Recorded data:
——

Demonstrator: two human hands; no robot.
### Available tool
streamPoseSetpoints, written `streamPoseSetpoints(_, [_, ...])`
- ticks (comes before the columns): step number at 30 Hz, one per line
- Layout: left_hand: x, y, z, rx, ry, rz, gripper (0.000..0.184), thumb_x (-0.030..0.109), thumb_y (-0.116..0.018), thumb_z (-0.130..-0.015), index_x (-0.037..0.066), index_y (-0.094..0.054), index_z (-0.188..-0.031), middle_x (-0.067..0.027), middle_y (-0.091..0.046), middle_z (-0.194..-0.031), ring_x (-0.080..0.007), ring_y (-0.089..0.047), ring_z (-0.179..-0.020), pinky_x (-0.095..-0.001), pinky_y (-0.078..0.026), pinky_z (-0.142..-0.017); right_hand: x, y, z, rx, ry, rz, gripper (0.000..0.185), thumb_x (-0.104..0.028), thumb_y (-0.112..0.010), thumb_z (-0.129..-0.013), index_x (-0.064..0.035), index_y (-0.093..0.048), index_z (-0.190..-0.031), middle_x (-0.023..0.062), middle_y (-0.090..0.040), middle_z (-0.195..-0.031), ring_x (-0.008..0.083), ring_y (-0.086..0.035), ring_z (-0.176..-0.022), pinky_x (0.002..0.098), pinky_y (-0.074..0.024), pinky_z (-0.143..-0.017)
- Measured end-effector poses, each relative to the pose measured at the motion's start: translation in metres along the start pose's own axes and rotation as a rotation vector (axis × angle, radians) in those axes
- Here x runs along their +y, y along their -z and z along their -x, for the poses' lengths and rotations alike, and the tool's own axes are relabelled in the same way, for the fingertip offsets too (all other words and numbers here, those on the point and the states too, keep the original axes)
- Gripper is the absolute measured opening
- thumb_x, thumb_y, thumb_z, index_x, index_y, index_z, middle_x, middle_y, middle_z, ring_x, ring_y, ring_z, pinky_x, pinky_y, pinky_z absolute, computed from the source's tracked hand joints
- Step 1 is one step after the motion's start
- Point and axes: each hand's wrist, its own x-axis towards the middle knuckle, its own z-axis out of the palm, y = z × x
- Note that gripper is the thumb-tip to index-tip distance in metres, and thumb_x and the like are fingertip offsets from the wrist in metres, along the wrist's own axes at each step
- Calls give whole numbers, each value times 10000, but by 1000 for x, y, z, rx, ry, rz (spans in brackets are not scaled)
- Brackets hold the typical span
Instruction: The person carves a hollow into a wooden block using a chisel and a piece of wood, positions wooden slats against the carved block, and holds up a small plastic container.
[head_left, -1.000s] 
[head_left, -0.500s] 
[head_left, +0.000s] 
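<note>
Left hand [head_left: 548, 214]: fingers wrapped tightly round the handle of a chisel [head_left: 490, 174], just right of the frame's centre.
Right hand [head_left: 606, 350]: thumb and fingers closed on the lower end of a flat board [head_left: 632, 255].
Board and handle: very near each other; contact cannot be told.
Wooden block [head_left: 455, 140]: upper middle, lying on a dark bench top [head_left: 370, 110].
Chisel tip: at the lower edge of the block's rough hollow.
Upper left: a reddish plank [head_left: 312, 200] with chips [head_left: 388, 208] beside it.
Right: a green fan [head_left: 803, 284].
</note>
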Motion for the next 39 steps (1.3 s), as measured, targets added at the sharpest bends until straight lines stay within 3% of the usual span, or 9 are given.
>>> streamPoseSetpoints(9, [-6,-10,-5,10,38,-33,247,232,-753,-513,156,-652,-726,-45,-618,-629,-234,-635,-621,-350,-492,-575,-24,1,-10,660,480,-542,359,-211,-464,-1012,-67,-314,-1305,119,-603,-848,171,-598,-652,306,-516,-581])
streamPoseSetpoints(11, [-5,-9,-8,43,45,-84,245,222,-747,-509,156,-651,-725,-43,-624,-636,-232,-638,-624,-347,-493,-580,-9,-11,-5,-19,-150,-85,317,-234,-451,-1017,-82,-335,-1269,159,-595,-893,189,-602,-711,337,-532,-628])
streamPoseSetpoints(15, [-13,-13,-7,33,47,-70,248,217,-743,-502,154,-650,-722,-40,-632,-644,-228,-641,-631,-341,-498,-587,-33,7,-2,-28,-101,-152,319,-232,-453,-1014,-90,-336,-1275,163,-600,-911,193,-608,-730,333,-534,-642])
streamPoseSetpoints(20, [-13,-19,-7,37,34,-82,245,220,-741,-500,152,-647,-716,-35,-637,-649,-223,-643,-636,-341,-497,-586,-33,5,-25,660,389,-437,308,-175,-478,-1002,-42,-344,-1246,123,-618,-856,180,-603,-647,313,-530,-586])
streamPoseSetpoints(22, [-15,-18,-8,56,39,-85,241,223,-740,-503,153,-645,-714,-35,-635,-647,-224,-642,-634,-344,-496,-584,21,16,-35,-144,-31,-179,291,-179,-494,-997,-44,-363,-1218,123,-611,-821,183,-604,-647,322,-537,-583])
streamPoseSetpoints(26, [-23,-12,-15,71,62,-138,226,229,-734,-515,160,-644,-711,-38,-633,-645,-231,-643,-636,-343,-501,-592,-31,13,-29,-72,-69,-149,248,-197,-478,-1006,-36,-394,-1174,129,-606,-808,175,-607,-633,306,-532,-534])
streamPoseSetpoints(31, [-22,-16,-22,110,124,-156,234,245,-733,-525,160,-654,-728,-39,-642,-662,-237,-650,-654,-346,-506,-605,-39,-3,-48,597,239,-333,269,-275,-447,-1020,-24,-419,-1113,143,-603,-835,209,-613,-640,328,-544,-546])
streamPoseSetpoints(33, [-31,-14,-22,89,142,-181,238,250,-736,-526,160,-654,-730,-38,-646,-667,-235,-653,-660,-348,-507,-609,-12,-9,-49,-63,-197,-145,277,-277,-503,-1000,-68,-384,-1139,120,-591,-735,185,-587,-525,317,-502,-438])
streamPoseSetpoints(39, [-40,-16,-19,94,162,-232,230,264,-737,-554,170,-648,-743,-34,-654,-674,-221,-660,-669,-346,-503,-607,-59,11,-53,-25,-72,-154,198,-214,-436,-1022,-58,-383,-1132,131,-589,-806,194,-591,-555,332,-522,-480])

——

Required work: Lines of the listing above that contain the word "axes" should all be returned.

Answer section:
- Measured end-effector poses, each relative to the pose measured at the motion's start: translation in metres along the start pose's own axes and rotation as a rotation vector (axis × angle, radians) in those axes
- Here x runs along their +y, y along their -z and z along their -x, for the poses' lengths and rotations alike, and the tool's own axes are relabelled in the same way, for the fingertip offsets too (all other words and numbers here, those on the point and the states too, keep the original axes)
- Point and axes: each hand's wrist, its own x-axis towards the middle knuckle, its own z-axis out of the palm, y = z × x
- Note that gripper is the thumb-tip to index-tip distance in metres, and thumb_x and the like are fingertip offsets from the wrist in metres, along the wrist's own axes at each step

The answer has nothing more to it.